Executives at Hawaiian Airlines believe the carrier has discovered the right formula to execute an onboard experience that garners high praise from customers while preserving the carrier’s balance sheet.
The airline during late 2012 carried out a significant revamp of its onboard service in the economy cabin on its transpacific flights to North America, which is rare as the vast majority of passenger experience upgrades are geared towards higher-yielding premium customers.
“Unlike many competitors our big service announcement this year (2012) was not about a lie-flat seat, it was not about turn-down service. It was about delivering a better product to our guests in the economy cabin,” Hawaiian vice-president of marketing Avi Mannis told investors in late 2012. The carrier “set out to rewrite inflight service from scratch, and started with a complete blank sheet of paper because we did not want to continue to add on to what had evolved as our service over the last decade”.

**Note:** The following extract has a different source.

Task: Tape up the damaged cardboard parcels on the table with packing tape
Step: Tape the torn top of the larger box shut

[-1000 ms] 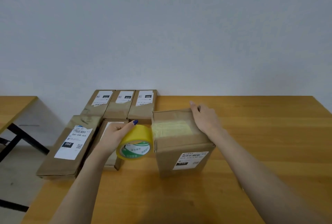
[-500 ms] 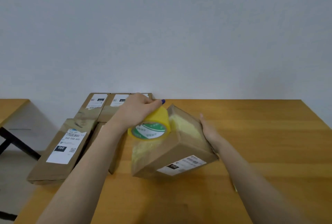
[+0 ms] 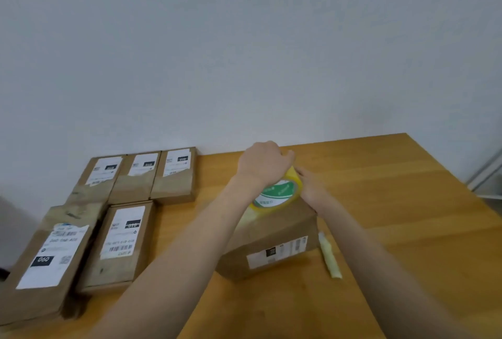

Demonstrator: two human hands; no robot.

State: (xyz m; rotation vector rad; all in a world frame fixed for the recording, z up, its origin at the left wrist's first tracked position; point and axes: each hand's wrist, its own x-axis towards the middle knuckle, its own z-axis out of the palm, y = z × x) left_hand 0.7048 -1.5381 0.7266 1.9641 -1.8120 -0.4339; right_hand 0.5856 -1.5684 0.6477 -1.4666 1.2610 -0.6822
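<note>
My left hand (image 3: 264,163) is curled over the packing tape roll (image 3: 279,194), gripping it from above. The roll is down on the far part of the top face of the cardboard parcel (image 3: 274,238). My right hand (image 3: 312,189) lies against the parcel's far right edge, touching the roll. Its fingertips are hidden behind the roll and my other hand, so I cannot tell whether they press flat or pinch the tape's end. The parcel sits askew on the worktop (image 3: 394,202) with its label (image 3: 277,253) on the side facing me. A pale band of tape (image 3: 245,216) shows on its top beside my left forearm.

What worries me is this. The parcel looks light and only my right hand steadies it, so a hard pull on the roll could drag or spin it instead of unwinding tape. If the tape goes slack it could fold onto itself or wrinkle, leaving the damaged part unsealed. Running it down the near side would cover the label. The loose strip of tape (image 3: 330,255) on the worktop just right of the parcel could stick to my forearm or the box. The back row of three parcels (image 3: 137,181) and the two nearer parcels (image 3: 119,246) lie well to the left, out of the way.
</note>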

The service is centred around offering complimentary meals and cocktails in the coach cabin during regular meal times, which is unheard of in the US domestic market. But as a means to keep costs in check the meals are not offered on red-eye flights “when people just want to sleep”, said Mannis. On morning flights to the continental US Hawaiian offers a complimentary breakfast box and a snack service just before landing that includes a bag of Maui potato chips and a cocktail featuring Koloa rum from the island of Kauai.

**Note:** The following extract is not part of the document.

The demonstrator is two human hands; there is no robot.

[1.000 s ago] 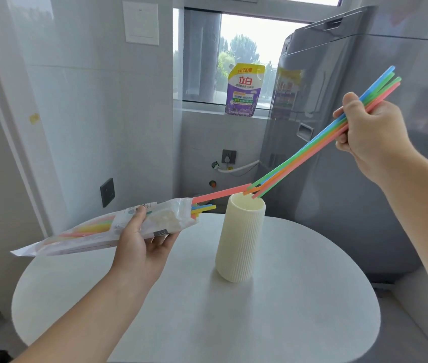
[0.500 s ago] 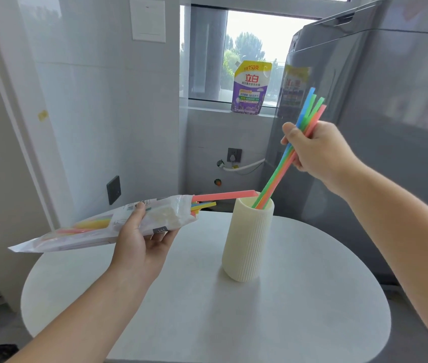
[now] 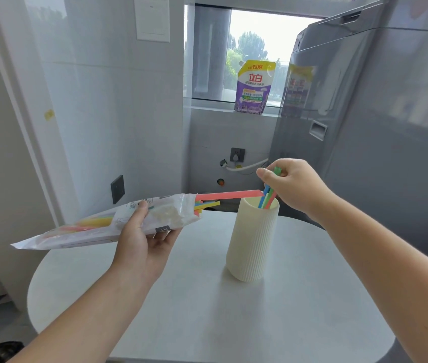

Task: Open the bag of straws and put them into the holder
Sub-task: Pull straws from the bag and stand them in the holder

Complimentary meals on Hawaiian’s afternoon service to and from the US include an entree, desert, snack and a complimentary glass of red or white wine. Mannis explained that Hawaiian deliberately opted for a more elaborate meal on those flights “because this is when people are returning home for the most part. This is their last impression of Hawaiian Airlines and we wanted to leave them with a really ‘wow’ impression”.
After completing significant research to build its new economy class experience Hawaiian concluded the “quantitative benefits that people associate with inflight meal service far outweigh the cost of delivering it, and for us it is a really powerful differentiator especially in a market place in which we are the only carrier doing it”, Mannis remarked. “One of the things we find is that by giving our employees the ability to offer a meal to a guest – it sort of engineers a hospitable interaction between host and guest.”
Another more subtle way Hawaiian is improving the host-guest interaction is its approach to maneuvering service carts. Instead using the usual method of flight attendants travelling up and down the aisles with separate food and beverage carts, Hawaiian uses six carts evenly spaced on the two aisles of its widebody jets that contain both food and beverages. Each cart and flight attendant is assigned a specific zone of the cabin, serves the meal to guests, and once the crew member reaches the end of the zone, he or she returns to the beginning to start offering refills or clear trays. “The guests don’t really notice this,” Mannis remarked. But the customer compliments Hawaiian has received since introducing the new onboard service in the economy cabin are sounding much more like those offered by first class passengers, with the accolades mentioning flight attendants by name. “We think that means we’ve succeeded in creating a more intimate host-guest experience,” he stated.
Hawaiian’s new cart service approach, “reinforces the point that thoughtful customer service design does not have to drive costs”, concluded Mannis.
But offering complimentary meals in the economy cabin did come at a cost, which meant Hawaiian needed to find ways to offset the expense. “We’re spending more on our dinner service now than we did before but we’re spending a little bit less on the rest of the service,” explained Mannis. The result is less spend on red-eye flights where Hawaiian only offers meals for purchase and the removal of pillows and blankets on day flights. Now pillows and blankets are offered for sale on daylight services, and have been designed as “something the passenger wants to take off the plane and use later”.
Hawaiian also also been aggressive with respect to how it sources and purchases items featured in the new economy service. “We’ve been able to source some of those elements at extremely attractive costs,” said Mannis. Local vendors such as Koloa also recognise the marketing opportunities afforded to them when their products are served on Hawaiian’s flights, he explained.
Another tactic to keep costs in check is Hawaiian’s decision not too offer numerous choices for the complimentary meals featured in its economy class. “Choice is something that we offer people but they have to pay for it. That allows us to offer this quality service without driving our costs,” according to Mannis.
Hawaiian now seems to be reaping rewards from revamping its approach to onboard service in its economy cabin. After the service was introduced Mannis said Hawaiian marked a milestone when its consumer affairs department for the first time in the carrier’s history received more compliments on inflight service than complaints. “I think that says something about the power of good service design,” he concluded.